Voicing the Voiceless

Earlier today as I stood in line at checkout, I overheard one of the cashiers at another line ooh over a customer’s baby. “Look at her, she’s like, ‘I just wanna go back to sleep,'” the cashier said.

I thought about how quickly we map our expectations onto other beings, how easily we imbue them with personalities of our own designs. And how we tend to do this for those who can’t “speak” for themselves: babies and animals.

My pets have distinct personalities, but I’m not fooling myself. I know these personalities spring not from them, but from my idea of them. My interpretations of their behaviors. I speak for them in silly voices, attributing reactions and thoughts that they very well may not have.

I’ve caught myself doing the same thing to babies. My friend and I were hanging out with her toddler, and I found myself saying things like, “he’s like, ‘mm, mysterious berries!” or “he says, ‘I dunno about this strange lady.'” How presumptuous of me!

When we speak for animals and for babies, we privilege our interpretation of them over the ways in which they are already communicating with us. They have personalities, but can we recognize them? How much of a being’s personality originates with them, and how much is in the mind of the beholder? This is back to the classic conundrum of intent vs. interpretation, which I tried to suss out a few weeks ago.

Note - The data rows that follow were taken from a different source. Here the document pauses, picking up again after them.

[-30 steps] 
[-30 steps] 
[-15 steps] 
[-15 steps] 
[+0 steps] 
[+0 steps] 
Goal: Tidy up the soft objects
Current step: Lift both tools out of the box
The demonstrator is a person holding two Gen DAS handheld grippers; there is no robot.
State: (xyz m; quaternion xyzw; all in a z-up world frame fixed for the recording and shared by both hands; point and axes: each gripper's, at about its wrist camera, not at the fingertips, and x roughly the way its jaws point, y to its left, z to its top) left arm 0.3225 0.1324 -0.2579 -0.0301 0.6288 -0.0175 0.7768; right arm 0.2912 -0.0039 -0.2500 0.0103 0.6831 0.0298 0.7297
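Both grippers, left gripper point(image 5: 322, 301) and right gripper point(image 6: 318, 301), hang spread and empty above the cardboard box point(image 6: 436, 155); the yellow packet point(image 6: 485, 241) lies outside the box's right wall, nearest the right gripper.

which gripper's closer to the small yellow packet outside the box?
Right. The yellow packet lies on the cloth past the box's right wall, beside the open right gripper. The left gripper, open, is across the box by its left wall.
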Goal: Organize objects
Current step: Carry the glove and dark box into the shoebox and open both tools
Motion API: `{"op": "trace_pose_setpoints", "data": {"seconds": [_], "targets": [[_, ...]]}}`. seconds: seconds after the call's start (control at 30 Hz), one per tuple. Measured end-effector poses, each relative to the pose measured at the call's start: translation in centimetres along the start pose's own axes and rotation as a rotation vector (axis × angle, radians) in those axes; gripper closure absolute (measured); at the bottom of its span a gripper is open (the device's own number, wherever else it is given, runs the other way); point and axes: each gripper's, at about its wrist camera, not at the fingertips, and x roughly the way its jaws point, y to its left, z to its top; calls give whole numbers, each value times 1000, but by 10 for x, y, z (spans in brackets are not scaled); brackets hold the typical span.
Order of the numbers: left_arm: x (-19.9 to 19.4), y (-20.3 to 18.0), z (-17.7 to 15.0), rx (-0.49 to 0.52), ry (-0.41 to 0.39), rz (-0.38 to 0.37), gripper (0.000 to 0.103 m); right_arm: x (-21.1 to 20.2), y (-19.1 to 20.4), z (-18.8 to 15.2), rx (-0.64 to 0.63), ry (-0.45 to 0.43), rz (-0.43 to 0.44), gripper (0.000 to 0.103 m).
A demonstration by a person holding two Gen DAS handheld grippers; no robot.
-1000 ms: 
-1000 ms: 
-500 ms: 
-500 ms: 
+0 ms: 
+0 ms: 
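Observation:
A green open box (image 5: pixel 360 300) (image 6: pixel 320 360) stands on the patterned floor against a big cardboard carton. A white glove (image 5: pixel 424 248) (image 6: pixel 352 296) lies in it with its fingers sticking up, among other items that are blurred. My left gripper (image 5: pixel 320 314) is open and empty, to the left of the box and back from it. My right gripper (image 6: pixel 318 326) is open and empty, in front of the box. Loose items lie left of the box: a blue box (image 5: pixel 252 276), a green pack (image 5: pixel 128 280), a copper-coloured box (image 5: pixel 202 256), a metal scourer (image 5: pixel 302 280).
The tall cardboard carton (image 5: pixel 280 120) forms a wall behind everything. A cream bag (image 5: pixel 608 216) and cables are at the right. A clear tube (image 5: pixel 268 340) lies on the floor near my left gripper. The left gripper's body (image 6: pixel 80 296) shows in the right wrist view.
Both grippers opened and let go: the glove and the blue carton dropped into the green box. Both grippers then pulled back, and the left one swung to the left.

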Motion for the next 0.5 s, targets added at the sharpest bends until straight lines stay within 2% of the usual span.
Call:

And how can we even begin to untangle this when considering cases of pet personality development, much less human personality development? Luckily, I think humans are pretty good at asserting themselves when push comes to shove, outsider interpretations be damned. But until they can do so verbally, they’re at a disadvantage. Those of us who can speak tend to do so for them unless we really check ourselves. Hopefully their development isn’t too much at our mercy.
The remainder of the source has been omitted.